### REQUIRED ACTION
Each line of the material that includes the string "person" counts once; report the total and nothing further.

### AVAILABLE RECORDS
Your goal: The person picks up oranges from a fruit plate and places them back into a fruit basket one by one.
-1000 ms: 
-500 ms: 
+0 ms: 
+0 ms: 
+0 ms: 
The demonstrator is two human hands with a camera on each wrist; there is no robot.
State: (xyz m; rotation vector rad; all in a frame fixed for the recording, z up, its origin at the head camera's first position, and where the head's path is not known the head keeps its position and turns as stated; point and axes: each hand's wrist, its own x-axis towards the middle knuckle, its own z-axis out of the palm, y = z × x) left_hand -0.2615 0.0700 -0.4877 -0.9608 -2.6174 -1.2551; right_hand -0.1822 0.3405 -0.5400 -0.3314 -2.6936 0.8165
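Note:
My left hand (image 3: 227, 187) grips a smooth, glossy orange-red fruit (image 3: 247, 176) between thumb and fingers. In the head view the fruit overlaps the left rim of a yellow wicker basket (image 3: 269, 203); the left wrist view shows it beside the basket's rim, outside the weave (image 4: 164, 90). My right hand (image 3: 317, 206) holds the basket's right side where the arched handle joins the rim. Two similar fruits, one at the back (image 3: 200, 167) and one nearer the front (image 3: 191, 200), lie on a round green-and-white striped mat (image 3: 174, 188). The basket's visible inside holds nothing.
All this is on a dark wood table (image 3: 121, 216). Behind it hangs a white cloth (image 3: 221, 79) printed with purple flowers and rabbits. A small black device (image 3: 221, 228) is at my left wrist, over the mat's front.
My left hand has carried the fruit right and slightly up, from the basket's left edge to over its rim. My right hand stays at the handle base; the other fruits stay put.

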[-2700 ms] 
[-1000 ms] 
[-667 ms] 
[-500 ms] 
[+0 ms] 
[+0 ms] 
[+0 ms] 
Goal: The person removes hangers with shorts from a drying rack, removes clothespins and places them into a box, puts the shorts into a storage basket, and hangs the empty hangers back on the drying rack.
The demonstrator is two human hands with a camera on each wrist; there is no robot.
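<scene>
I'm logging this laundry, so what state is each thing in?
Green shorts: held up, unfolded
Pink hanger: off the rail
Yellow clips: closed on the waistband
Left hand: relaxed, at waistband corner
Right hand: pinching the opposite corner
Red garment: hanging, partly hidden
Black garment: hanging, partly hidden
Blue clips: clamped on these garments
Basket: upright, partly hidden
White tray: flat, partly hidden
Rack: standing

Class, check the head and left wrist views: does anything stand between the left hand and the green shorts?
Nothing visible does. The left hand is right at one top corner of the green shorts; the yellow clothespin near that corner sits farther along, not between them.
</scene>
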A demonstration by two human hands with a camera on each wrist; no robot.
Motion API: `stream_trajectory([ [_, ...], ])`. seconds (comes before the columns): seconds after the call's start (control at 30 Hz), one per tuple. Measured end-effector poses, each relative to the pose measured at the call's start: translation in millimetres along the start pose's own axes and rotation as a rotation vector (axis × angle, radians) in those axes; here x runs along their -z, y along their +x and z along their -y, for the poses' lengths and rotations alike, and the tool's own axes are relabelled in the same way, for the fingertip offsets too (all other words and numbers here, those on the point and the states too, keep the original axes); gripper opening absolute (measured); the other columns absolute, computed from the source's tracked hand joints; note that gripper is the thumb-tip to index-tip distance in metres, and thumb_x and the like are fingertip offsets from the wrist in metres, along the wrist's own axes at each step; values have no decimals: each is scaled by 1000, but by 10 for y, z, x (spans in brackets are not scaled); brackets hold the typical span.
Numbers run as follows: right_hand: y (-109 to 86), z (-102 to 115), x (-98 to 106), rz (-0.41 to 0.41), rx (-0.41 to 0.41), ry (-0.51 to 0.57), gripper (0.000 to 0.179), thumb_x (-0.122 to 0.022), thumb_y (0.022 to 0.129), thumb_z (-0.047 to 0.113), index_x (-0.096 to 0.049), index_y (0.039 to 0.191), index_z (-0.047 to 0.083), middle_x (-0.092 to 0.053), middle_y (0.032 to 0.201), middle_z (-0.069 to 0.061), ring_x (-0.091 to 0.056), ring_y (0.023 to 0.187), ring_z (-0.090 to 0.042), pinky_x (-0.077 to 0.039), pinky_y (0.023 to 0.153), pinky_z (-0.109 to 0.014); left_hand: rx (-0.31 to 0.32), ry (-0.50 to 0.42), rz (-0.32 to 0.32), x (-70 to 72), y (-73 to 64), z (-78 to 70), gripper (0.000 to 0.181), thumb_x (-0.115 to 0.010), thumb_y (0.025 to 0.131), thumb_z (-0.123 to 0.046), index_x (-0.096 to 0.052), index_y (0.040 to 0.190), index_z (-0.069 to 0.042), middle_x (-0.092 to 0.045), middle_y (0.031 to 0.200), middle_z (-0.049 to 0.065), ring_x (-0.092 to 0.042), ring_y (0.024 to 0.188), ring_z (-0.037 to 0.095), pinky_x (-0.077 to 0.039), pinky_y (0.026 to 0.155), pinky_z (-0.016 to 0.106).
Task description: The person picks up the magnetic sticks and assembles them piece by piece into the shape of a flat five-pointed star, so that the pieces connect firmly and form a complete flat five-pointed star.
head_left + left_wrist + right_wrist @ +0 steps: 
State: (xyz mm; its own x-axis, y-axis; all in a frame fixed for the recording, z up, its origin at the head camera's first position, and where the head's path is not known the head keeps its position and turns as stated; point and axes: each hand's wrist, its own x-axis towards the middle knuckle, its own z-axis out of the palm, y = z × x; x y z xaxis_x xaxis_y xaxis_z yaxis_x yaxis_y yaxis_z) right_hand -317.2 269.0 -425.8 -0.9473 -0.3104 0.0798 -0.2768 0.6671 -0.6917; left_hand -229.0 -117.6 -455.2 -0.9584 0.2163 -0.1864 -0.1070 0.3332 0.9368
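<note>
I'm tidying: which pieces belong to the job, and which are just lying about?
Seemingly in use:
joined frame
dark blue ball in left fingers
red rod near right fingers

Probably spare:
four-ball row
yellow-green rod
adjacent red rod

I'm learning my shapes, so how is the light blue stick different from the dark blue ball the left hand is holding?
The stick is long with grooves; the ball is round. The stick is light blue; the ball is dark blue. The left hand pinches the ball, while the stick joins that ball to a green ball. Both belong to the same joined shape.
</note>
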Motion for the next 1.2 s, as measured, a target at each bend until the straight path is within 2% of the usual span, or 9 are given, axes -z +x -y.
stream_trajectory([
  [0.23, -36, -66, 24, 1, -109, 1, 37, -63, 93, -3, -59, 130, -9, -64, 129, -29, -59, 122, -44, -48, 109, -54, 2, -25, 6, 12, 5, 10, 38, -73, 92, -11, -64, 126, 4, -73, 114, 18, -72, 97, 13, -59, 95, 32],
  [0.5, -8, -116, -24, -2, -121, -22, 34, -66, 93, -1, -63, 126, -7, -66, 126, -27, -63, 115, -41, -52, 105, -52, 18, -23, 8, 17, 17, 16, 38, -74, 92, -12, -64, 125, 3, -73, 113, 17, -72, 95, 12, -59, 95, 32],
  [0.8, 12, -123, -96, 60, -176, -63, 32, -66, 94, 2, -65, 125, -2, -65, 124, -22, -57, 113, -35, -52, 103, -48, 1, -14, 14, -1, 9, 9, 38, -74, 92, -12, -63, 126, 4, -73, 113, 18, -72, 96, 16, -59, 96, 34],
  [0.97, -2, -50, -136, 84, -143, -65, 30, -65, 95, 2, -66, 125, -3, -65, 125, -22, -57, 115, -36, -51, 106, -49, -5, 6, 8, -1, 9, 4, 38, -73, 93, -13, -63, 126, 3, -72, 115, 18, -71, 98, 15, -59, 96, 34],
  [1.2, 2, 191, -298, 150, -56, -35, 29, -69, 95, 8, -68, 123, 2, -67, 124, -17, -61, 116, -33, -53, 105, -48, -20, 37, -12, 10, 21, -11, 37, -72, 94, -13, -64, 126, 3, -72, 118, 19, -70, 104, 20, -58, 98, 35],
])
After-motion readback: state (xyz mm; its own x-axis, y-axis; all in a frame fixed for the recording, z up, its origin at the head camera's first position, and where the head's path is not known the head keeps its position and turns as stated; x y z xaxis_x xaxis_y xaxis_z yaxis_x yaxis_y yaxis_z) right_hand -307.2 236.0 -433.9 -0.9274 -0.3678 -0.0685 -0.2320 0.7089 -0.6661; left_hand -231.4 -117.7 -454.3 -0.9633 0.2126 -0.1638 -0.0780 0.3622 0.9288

### THE COMPLETED TASK
3